Exercise instructions
Using the entries below, write out the line with "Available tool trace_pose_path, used", the line with "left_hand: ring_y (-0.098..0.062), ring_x", and every line in between, exactly as each is written.

[Stored records]

----

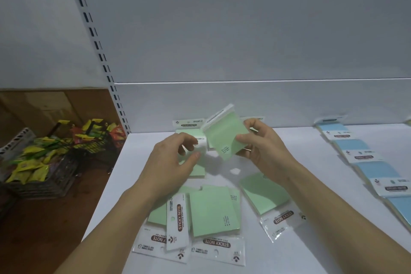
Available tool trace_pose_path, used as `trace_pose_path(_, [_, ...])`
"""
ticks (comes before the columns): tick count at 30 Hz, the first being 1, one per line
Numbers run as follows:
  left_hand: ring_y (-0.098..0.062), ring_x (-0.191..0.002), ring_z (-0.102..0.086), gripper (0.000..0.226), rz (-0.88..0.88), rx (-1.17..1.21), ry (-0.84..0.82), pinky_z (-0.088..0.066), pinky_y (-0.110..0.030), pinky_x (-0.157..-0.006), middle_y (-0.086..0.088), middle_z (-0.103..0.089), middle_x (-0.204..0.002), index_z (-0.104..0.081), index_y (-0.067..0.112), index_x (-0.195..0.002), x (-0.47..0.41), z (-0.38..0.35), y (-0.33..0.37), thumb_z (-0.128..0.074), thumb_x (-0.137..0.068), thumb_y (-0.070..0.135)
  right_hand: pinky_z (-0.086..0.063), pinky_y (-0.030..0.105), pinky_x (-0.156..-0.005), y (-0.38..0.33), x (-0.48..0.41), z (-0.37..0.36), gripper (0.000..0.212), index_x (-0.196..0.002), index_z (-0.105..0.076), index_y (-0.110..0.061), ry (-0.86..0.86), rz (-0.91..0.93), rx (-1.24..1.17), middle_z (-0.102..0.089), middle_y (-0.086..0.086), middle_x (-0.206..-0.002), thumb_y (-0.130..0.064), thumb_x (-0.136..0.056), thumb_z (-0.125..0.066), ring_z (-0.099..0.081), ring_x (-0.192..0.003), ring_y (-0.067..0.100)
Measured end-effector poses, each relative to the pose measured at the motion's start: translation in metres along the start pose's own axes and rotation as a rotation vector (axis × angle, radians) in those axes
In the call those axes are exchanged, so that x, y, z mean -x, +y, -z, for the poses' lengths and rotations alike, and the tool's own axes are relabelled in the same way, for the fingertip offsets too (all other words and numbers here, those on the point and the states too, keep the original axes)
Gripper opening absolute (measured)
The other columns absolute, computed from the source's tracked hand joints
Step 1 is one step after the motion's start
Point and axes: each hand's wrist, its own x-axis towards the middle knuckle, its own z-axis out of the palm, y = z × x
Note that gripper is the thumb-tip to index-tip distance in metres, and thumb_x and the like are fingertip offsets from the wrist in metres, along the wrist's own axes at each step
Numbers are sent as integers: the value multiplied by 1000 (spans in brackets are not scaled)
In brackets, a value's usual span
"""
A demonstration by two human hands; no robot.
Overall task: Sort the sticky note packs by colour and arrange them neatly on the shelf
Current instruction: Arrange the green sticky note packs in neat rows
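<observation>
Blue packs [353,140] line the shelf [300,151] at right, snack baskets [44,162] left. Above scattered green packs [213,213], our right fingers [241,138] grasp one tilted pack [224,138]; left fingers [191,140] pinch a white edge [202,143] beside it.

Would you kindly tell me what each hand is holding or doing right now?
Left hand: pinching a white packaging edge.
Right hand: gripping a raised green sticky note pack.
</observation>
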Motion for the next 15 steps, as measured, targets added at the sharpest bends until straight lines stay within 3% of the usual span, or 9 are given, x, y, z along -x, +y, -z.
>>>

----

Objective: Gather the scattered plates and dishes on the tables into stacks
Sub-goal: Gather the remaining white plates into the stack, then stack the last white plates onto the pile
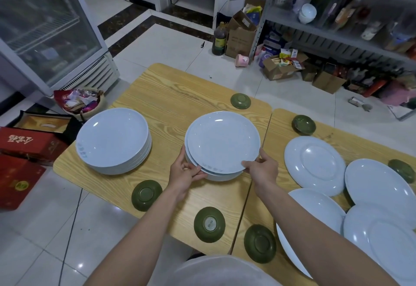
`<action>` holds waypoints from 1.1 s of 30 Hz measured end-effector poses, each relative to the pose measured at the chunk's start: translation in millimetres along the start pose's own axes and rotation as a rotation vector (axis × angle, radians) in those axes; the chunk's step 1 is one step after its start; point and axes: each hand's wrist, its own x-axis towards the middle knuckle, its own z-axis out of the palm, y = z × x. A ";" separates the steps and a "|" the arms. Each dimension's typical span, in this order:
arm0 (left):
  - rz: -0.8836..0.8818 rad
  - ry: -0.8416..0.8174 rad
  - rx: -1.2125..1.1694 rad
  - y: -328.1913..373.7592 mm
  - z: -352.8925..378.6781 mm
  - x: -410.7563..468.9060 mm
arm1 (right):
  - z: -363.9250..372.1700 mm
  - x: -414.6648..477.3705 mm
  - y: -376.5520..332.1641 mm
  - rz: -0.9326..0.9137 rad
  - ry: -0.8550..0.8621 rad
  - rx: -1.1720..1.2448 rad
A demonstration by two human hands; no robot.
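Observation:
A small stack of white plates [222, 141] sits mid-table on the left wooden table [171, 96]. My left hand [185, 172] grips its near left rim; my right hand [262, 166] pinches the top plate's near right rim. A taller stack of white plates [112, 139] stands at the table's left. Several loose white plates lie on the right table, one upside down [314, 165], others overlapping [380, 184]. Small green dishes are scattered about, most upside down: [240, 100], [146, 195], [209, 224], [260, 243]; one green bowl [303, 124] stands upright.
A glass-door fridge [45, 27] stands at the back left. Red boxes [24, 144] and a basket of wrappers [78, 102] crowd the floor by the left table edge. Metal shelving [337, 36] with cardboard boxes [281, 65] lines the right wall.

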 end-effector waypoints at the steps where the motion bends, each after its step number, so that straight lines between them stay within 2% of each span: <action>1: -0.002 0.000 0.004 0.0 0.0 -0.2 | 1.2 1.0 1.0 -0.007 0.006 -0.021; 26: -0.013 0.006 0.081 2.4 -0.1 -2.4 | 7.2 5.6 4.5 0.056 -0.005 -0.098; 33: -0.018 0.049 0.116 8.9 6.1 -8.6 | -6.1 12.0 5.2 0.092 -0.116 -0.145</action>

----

Output for this exercise
Available tool trace_pose_path, used as `trace_pose_path(_, [_, ...])`
"""
ticks (comes before the columns): tick count at 30 Hz, the first being 1, one per line
Numbers run as follows:
  left_hand: ring_y (-0.098..0.062), ring_x (-0.191..0.002), ring_z (-0.102..0.086), gripper (0.000..0.226), rz (-0.88..0.88), rx (-1.17..1.21), ry (-0.84..0.82), pinky_z (-0.088..0.066), pinky_y (-0.110..0.030), pinky_x (-0.157..-0.006), middle_y (-0.086..0.088), middle_z (-0.103..0.089), middle_x (-0.204..0.002), index_z (-0.104..0.081), index_y (-0.067..0.112), index_x (-0.195..0.002), x (-0.47..0.41), z (-0.38..0.35), y (-0.33..0.37), thumb_z (-0.128..0.074), thumb_x (-0.137..0.068), thumb_y (-0.070..0.135)

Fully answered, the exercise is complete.